Views on Why Markets Are Holding Up
- Policy and political will:
“A lot of it has to do with the support underlining the market from the Fed, quite honestly,” said Jeff Mills, chief investment officer of Bryn Mawr Trust. “I also think that investors believe that the political will to re-shut down the economy the way we saw a couple of months ago just isn’t there. So although it might slow down recovery and reopening to some extent, I think that investors believe that you’re not going to see, sort of, this full stop again and data will probably continue to get incrementally better even if it’s a little bit slower.”
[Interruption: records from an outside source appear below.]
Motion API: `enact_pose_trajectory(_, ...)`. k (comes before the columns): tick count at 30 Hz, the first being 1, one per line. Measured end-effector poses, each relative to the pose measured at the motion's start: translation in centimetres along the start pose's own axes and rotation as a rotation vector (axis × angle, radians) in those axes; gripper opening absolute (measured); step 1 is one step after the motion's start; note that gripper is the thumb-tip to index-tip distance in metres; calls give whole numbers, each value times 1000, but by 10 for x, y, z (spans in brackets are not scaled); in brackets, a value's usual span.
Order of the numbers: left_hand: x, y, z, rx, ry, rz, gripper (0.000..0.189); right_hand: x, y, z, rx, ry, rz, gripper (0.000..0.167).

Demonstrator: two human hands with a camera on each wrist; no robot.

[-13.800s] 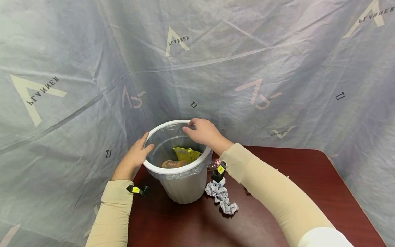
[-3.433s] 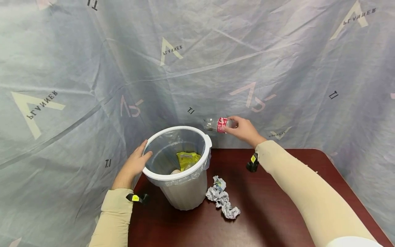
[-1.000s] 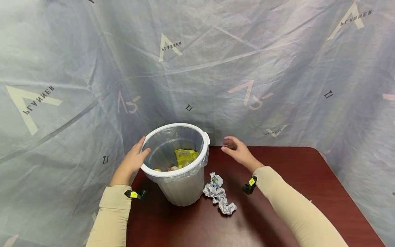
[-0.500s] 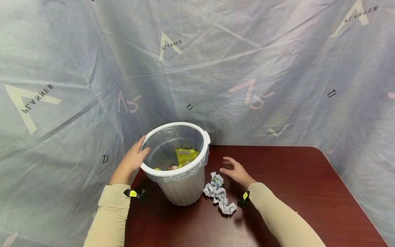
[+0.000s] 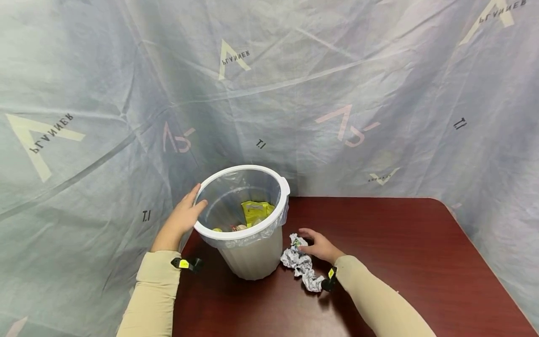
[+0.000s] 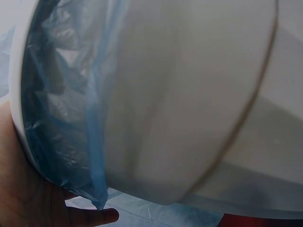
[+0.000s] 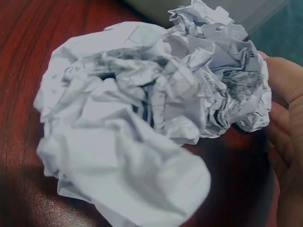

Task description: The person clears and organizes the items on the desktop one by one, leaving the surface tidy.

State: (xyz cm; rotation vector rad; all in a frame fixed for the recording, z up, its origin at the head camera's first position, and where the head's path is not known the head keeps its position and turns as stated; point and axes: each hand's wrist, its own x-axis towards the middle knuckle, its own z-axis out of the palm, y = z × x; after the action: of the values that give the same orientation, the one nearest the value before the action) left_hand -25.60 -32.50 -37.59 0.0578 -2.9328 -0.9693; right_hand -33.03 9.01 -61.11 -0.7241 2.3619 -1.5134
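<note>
A white trash can (image 5: 248, 257) with a clear plastic liner stands tilted on the table in the head view. My left hand (image 5: 181, 217) holds its left rim, thumb over the lip and fingers outside. In the left wrist view that hand (image 6: 33, 198) lies under the rim beside the bluish liner (image 6: 66, 118). Several crumpled paper balls (image 5: 296, 262) sit right of the can. My right hand (image 5: 320, 245) reaches around the farthest ball, thumb and fingers spread. In the right wrist view, its fingers (image 7: 284, 127) are right at the edge of the printed paper ball (image 7: 232, 90).
Inside the can lie a yellow wrapper (image 5: 257, 213) and other rubbish, partly hidden by the front rim. The dark red table (image 5: 400, 243) extends to the right. Grey printed sheeting (image 5: 316, 70) hangs close behind and left.
The plastic bottle my right hand held earlier is out of its grasp. Over the last second that hand has lowered and moved to the far paper ball. The left hand stays on the rim.
</note>
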Motion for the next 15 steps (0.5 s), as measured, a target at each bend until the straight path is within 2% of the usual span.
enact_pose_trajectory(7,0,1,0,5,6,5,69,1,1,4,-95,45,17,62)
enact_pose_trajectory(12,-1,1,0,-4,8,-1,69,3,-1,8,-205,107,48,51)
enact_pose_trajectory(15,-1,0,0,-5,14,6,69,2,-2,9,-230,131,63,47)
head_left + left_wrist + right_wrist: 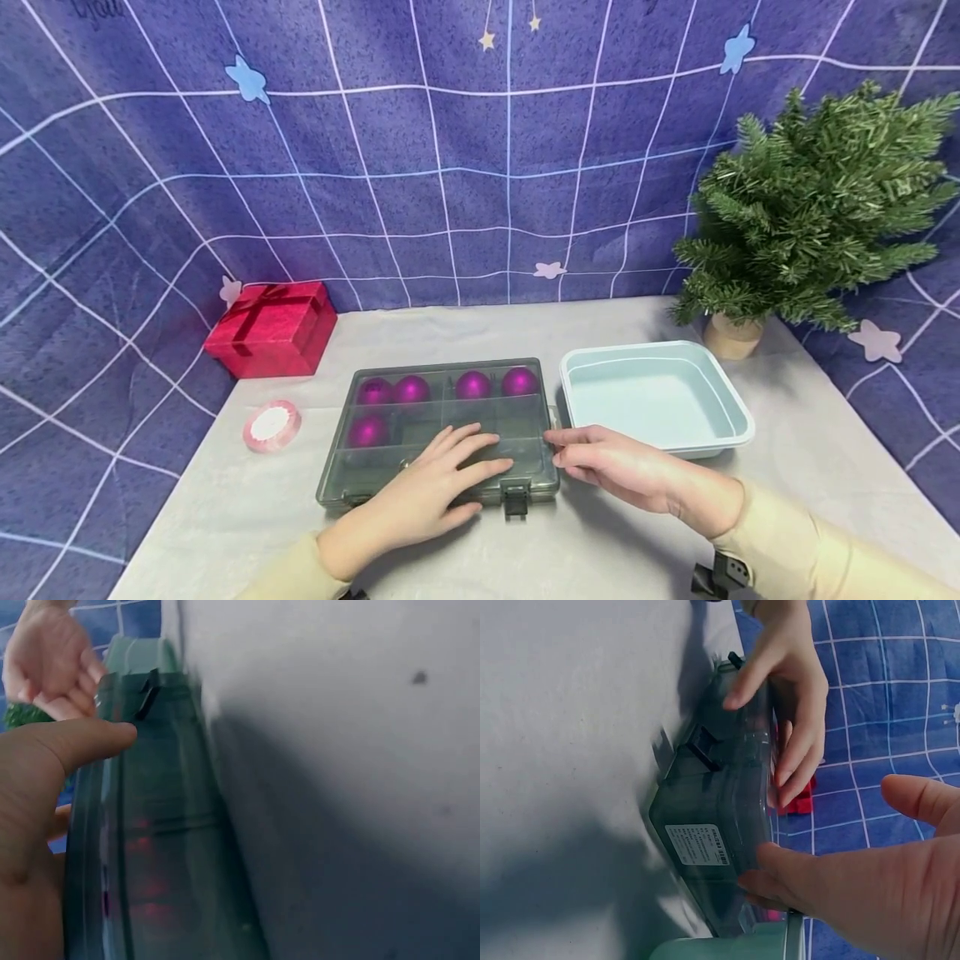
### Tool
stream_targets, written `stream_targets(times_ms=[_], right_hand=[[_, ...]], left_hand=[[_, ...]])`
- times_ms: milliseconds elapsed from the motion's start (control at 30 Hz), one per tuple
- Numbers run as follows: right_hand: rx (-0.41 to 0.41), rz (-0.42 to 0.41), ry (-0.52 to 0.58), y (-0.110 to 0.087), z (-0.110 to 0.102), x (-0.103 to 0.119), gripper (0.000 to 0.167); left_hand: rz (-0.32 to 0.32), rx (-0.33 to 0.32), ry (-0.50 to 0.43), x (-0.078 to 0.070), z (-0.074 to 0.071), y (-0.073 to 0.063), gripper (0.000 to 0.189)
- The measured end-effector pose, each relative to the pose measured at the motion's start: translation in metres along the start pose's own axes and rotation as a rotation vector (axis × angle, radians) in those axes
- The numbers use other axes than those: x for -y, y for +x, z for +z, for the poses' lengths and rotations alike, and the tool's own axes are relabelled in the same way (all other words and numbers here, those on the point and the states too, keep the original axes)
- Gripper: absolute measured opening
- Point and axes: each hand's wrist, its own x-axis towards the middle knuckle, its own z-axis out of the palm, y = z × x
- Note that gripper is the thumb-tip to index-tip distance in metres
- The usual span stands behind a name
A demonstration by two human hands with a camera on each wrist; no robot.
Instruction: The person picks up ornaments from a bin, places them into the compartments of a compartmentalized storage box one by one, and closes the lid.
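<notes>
A dark translucent compartment box (pixel 420 475) lies on the table with its lid down. Through the lid show several shiny purple balls (pixel 473 385) in the back compartments and one farther forward at left. My left hand (pixel 431 487) rests on the front part of the lid, fingers spread. At the box's right side, fingertips of my right hand (pixel 622 467) touch the edge, fingers fairly straight. A black latch (pixel 515 497) juts out from the front right; in the right wrist view it also stands out from the wall. A white label (pixel 697 844) is on the box's end.
A pale blue tray (pixel 731 446) stands right of the box, close to my right hand. Behind it is a small artificial fir tree (pixel 817 208) on a wooden base. A red gift box (pixel 273 329) and a pink ribbon roll (pixel 272 426) are at left. A blue curtain (pixel 480 167) hangs behind.
</notes>
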Motion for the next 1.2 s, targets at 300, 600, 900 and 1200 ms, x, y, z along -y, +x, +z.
stream_targets(times_ms=[300,600,900,1200], right_hand=[[0.010,0.001,0.004,0.000,-0.003,0.001,0.042],[0.007,-0.021,0.022,0.000,-0.002,-0.005,0.073],[-0.012,-0.030,-0.026,-0.012,-0.004,-0.017,0.057],[0.138,0.058,0.198,-0.020,-0.016,-0.051,0.041]], left_hand=[[0.027,-0.011,0.137,-0.003,0.008,0.004,0.072],[0.024,-0.012,0.128,-0.005,0.008,0.003,0.066],[0.013,-0.014,0.108,-0.005,0.007,0.002,0.068],[-0.003,-0.019,0.087,-0.003,0.011,0.002,0.071]])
- ‘Moderating V’ recovery is just fine:
“A lot of the very rapid rebound we’re seeing, and actually right now we’re even seeing it in some of the movie theaters as they’re starting to open up just the last couple of weeks around the world, everybody expected a little bit of pent-up demand,” said Jeffrey Kleintop, chief global investment strategist for Charles Schwab & Co. “So I don’t think it’s as surprising to see maybe that slow a little bit. I think there’d be concern if it headed back down in the shape of a W, but the fact is, maybe the V starts to moderate a little bit, which was I think in everyone’s expectations, kind of the base case anyway, so it’s not too upsetting for the market.”
- They’re not:
“The S&P 500 isn’t actually pricing in that everything is great. In fact, if you look at the stocks that are actually the priciest within the market, a lot of them are the continued work-from-home, Covid, the companies that would actually benefit perversely from a second wave,” Savita Subramanian, BofA’s head of U.S. equity and quantitative strategy, said on a conference call with reporters. “For example, tech or kind of online versus brick-and-mortar, etc. — you’re still seeing those valuations firmly skewed towards the idea that we’re not getting back to business as usual anytime soon. But I think that’s one kind of aspect to keep in mind — is that the market isn’t necessarily pricing in an all-clear on the economy, but it’s really been driven by companies that are less economically sensitive.”